Work instructions: Beginning at the top of the material, repeat each line exactly, and stop once the line with "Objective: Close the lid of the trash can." has been written.

Raw data:
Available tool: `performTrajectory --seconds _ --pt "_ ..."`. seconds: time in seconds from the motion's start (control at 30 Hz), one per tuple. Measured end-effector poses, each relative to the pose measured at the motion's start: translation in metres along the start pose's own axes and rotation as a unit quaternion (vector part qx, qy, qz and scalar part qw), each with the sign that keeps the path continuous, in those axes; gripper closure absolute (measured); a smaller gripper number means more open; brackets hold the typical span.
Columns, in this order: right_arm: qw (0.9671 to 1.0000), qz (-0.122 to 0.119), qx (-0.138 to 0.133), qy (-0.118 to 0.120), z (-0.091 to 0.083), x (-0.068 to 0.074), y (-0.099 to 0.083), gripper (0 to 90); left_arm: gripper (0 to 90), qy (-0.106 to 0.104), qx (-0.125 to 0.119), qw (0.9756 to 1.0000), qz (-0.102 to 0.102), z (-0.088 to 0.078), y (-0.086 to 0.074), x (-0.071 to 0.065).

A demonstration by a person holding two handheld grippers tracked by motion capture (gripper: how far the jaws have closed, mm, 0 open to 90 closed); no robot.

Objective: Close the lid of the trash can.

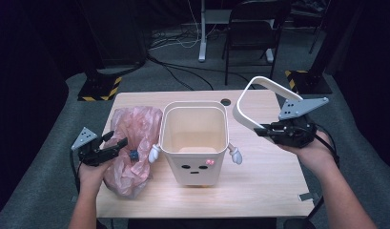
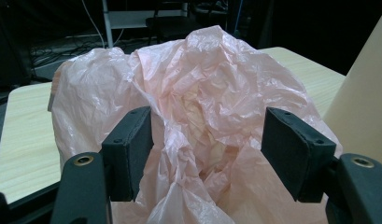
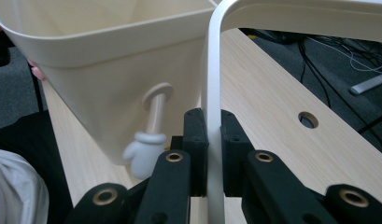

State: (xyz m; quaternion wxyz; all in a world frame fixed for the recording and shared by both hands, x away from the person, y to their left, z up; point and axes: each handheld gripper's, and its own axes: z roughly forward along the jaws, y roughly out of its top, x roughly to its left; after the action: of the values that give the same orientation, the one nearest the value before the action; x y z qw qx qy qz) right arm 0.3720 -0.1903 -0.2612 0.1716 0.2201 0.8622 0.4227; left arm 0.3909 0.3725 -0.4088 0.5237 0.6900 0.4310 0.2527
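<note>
Standing at the middle of the table [image 1: 259,191] is the biggest thing on it, a cream bin [image 1: 195,143] with a plain face on its front wall and a small white arm with a mitten hand sticking out of each side. Its mouth is open and the inside looks bare as far as the high view shows. In the right gripper view the bin [image 3: 100,70] leans across the upper left, its mitten [image 3: 144,154] hanging just beside the jaws.

Left of the bin, touching or all but touching its side, lies a crumpled pink bag [image 1: 133,148], loose and puffed up on the table top. The left gripper view looks straight into it, the bag [image 2: 198,107] rising in folds between and beyond the two pads.

Right of the bin, held up off the table and clear of the bin, is a white ring [image 1: 259,102], a rounded frame about the size of the bin's mouth, tilted with its far edge high. The right gripper [image 1: 271,130] has its jaws closed tight on the near edge of this ring; in its own view the pads clamp the thin white band [image 3: 212,116] from both sides.

The left gripper [image 1: 115,142] hovers at the bag's near left side with its jaws spread wide, the pads apart and clamping nothing
</note>
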Motion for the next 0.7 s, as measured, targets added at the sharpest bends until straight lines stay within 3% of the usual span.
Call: performTrajectory --seconds 0.33,0.7 --pt "0.9993 -0.023 -0.014 0.024 -0.004 0.011 0.021 83.5 33.7 0.001 0.0 1.0 0.0 0.0 0.0 0.0" --pt "0.9966 -0.057 -0.018 0.057 0.004 0.03 0.044 83.4 33.7 0.001 0.0 1.0 0.0 0.0 0.0 0.001"
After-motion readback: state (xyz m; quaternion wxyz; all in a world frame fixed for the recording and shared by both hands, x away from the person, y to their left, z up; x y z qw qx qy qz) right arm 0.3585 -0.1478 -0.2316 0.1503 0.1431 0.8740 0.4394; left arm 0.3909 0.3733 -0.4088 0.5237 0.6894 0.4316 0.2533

Written response:
Available tool: `performTrajectory --seconds _ --pt "_ ..."`. seconds: time in seconds from the motion's start (control at 30 Hz), one per tuple. Measured end-effector poses, each relative to the pose measured at the motion's start: translation in metres along the start pose's own axes and rotation as a unit quaternion (vector part qx, qy, qz and scalar part qw), each with the sign that keeps the path continuous, in those axes; gripper closure absolute (measured); a smaller gripper number means more open; brackets hold the typical span.
Columns, in this order: right_arm: qw (0.9671 to 1.0000), qz (-0.122 to 0.119), qx (-0.138 to 0.133), qy (-0.118 to 0.120), z (-0.091 to 0.083), x (-0.068 to 0.074), y (-0.099 to 0.083), gripper (0 to 90); left_arm: gripper (0 to 90), qy (-0.106 to 0.104), qx (-0.125 to 0.119), qw (0.9756 to 1.0000), qz (-0.102 to 0.102), z (-0.088 to 0.078), y (-0.086 to 0.074), x (-0.071 to 0.065).

A demonstration by a person holding two handheld grippers tracked by motion capture (gripper: how far the jaws have closed, mm, 0 open to 90 closed); no robot.

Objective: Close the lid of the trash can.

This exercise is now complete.